The egg-holiday is over and it sure feels like it too. Holiday was good; friends, drinks, good food, love and bowling, good times all and all. So good that its been actually painfull to get back to weekdays.
Yesterday I thought I´d need to get back to blogging after the holiday, but I couldn't bring myself to it. I hated beeing back in Kuopio where all things related to my illness fell on me hard after few days away. I had to go to hospital for some tests, I had to see my therapist and call my GP about my medication. I should have tried to call my dentist to book a new appointment, since the last one was cancelled due my bad medication. After that I should have called the doctors at KUH (Kuopio university hospital) to book an appointment to some medical treatment that can't be done before my teeth are fixed. On top of all that I had received three or four letters from KELA; one was an announcement that I had been admitted some benefits, another announced that some of my benefits were cancelled 'cause I was admitted another and I suppose the third would have been a report request of all things related to the before mentioned benefits. I don't know, I get these letters weekly and I'm too tired to follow them anymore. For months it´s been like this every week and I swear this illness and all this that is related to it is like running my own business. I've gotten so tired of this all and often wish it would all just disappear if I didn't do anything.

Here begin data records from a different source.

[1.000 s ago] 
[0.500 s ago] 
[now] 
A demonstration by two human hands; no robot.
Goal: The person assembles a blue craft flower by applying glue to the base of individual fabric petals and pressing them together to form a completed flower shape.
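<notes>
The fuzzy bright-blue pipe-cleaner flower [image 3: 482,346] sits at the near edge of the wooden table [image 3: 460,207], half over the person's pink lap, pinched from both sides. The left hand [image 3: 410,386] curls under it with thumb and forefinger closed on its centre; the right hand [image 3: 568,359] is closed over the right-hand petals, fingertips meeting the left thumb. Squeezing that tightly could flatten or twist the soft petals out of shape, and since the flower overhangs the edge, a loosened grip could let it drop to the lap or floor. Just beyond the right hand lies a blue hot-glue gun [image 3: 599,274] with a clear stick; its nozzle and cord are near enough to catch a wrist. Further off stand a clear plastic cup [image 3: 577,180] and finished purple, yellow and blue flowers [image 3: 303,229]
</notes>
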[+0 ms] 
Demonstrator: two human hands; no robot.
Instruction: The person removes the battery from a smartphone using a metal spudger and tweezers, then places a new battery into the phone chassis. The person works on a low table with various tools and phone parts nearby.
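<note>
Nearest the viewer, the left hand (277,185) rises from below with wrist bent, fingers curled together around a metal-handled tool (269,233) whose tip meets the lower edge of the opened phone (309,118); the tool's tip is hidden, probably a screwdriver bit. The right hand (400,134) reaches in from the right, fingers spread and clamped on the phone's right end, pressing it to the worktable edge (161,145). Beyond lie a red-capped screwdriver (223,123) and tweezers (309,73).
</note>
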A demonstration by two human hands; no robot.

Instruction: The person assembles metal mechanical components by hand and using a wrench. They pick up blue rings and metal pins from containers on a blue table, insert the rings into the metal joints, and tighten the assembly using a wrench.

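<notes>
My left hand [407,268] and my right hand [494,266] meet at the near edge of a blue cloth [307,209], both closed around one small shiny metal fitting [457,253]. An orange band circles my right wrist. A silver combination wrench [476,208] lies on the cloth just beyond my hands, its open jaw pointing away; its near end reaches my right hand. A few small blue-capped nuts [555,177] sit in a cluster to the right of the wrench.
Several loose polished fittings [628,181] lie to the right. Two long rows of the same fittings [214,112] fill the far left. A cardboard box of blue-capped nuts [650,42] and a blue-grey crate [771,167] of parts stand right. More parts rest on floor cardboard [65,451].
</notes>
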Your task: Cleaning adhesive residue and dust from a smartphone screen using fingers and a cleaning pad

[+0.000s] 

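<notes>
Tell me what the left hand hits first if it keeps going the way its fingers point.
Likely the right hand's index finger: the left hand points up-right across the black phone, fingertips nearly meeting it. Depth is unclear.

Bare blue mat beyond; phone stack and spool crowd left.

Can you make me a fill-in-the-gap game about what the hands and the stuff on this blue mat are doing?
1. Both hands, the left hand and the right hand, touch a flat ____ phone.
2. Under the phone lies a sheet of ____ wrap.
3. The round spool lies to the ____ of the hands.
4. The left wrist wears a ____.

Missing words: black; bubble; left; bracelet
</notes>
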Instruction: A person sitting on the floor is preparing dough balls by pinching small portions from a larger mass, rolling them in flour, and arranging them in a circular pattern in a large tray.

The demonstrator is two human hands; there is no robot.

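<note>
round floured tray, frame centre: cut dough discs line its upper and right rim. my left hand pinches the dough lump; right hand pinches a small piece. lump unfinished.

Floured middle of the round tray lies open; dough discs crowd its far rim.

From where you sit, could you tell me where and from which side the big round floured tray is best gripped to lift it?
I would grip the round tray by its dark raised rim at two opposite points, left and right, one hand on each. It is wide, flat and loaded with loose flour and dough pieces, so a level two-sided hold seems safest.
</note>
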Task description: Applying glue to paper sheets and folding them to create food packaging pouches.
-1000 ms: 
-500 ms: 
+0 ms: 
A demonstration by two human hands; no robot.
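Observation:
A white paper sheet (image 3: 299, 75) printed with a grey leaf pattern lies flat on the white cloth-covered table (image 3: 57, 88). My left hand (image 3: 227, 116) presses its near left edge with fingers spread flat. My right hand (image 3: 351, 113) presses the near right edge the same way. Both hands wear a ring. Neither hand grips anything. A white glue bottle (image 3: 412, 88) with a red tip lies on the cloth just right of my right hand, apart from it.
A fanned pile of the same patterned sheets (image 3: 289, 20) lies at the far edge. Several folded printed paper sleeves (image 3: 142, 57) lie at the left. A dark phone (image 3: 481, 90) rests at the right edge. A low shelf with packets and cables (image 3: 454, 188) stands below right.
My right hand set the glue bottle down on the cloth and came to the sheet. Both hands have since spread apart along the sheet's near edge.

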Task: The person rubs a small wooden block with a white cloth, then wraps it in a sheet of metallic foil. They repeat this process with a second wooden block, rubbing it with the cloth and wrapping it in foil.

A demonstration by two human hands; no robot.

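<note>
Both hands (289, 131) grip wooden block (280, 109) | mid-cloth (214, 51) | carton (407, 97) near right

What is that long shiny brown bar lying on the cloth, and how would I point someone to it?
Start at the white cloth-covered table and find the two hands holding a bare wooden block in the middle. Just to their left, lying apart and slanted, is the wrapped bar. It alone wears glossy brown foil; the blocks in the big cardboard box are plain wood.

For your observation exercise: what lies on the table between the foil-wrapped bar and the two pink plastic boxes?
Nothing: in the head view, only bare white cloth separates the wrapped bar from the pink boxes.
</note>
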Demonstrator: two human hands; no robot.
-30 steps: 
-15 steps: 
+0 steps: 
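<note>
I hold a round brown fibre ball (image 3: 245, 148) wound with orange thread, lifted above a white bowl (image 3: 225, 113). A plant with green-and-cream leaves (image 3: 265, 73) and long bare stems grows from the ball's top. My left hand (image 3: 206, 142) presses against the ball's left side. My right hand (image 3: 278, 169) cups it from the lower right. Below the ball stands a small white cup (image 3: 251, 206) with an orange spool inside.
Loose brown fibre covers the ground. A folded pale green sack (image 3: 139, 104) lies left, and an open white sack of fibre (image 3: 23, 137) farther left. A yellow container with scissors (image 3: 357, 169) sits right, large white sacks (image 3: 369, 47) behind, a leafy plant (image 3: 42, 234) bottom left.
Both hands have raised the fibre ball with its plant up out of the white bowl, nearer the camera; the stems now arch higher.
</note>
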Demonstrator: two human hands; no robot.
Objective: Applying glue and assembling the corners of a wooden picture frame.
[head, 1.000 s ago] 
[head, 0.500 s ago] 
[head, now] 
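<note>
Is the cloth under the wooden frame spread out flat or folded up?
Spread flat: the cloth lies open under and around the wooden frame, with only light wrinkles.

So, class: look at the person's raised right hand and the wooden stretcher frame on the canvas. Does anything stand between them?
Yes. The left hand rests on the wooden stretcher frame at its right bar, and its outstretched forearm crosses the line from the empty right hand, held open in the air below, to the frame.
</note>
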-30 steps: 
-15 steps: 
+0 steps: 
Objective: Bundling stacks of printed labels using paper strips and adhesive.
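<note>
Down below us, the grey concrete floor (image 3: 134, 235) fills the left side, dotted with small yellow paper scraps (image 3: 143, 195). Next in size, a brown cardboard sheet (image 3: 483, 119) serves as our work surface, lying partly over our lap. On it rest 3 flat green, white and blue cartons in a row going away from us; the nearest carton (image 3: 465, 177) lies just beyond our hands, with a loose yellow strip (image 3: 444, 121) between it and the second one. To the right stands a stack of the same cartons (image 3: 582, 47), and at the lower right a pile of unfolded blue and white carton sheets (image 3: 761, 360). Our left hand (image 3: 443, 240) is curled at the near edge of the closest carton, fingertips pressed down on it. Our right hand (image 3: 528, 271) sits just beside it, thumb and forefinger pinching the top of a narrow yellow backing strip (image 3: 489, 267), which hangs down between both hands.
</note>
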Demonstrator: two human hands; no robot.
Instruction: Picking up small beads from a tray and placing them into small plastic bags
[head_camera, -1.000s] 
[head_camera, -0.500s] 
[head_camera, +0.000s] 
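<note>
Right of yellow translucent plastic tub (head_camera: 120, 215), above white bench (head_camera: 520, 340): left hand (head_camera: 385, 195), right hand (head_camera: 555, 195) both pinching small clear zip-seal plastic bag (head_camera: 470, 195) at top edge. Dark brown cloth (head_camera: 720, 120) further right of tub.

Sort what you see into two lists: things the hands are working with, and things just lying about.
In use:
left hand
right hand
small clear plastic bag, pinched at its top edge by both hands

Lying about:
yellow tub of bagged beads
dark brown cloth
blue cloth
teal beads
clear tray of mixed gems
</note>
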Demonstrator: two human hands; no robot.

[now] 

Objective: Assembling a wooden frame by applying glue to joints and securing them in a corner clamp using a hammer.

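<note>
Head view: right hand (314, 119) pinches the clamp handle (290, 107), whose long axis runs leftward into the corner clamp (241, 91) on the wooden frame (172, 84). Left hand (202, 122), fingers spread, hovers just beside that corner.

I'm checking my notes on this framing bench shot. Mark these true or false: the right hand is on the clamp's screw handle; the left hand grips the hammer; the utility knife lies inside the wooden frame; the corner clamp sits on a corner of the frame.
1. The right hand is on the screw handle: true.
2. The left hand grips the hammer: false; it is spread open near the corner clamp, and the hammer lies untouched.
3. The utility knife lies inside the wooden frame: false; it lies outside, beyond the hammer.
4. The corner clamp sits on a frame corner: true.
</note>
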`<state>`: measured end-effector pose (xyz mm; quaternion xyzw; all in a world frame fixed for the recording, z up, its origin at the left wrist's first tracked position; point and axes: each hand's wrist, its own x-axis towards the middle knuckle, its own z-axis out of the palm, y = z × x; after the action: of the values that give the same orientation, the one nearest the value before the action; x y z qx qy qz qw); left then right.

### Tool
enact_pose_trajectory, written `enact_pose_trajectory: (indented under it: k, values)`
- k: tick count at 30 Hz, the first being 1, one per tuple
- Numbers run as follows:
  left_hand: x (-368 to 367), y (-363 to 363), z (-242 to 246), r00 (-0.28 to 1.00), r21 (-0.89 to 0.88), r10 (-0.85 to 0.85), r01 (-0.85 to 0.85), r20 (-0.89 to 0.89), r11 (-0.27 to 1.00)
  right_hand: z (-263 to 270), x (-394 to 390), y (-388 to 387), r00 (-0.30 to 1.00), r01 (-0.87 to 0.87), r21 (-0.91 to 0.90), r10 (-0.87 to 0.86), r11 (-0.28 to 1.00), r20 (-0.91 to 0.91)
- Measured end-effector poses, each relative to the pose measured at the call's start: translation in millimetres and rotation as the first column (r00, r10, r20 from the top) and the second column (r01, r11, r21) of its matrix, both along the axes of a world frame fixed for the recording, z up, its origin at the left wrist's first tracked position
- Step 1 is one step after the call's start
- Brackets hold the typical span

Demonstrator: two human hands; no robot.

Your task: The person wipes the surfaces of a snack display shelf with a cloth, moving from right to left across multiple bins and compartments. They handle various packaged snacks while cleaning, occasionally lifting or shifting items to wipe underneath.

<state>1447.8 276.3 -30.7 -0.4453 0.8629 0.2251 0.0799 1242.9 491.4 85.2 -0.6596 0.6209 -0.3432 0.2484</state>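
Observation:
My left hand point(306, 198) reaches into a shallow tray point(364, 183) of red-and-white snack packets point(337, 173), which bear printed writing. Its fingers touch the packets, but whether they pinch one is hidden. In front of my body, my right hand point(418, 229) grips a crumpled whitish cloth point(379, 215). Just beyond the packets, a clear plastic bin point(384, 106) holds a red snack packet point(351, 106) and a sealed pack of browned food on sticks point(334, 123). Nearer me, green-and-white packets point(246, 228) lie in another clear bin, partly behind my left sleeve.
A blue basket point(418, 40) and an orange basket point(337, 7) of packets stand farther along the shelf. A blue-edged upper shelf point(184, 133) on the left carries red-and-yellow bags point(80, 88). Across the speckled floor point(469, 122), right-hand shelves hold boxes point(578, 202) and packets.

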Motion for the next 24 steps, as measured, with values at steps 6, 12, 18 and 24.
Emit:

I've been writing this blog for about a month now and sometimes I have had to really try and make myself
think positive. It's not very easy always and the circumstances aren't actually helping. But now I'm wondering why should I even try being happy when I'm not??
-Tiina
Ei kukaan ole koko ajan iloinen. Rohkeutta on se, että antaa luvan kaikille tunteille, ei pelkästään helpoille ja mukaville. Positiivisuutta taas on se, että näiden paskimpien tunteidenkin jälkeen näkee myös sitä kaikkea ihanaa, mitä tällä maailmalla on tarjota. Ja muista, tunne on vaan tunne, se on subjektiivinen reaktio johonkin tilanteeseen, ei absoluuttinen totuus siitä tilanteesta. Ja ihan varmasti perusnegatiivisillakin ihmisillä on välillä jotain pieniä onnenhetkiä, joten saa positiivisillakin ihmisillä välillä vituttaa, surettaa ja harmittaa!
ReplyDeleteNiinpä. Onneksi jos ei koko ajan voikaan olla iloinen, niin ei myöskään näköjään voi olla koko ajan murheellinen. Melkein viikon ehin täällä murjottaa kunnes eilen lähdin kaverin kans uimaan. Murheet kyllä unohtui kun lastenaltaassa opettelin uimaan sammakkoa =)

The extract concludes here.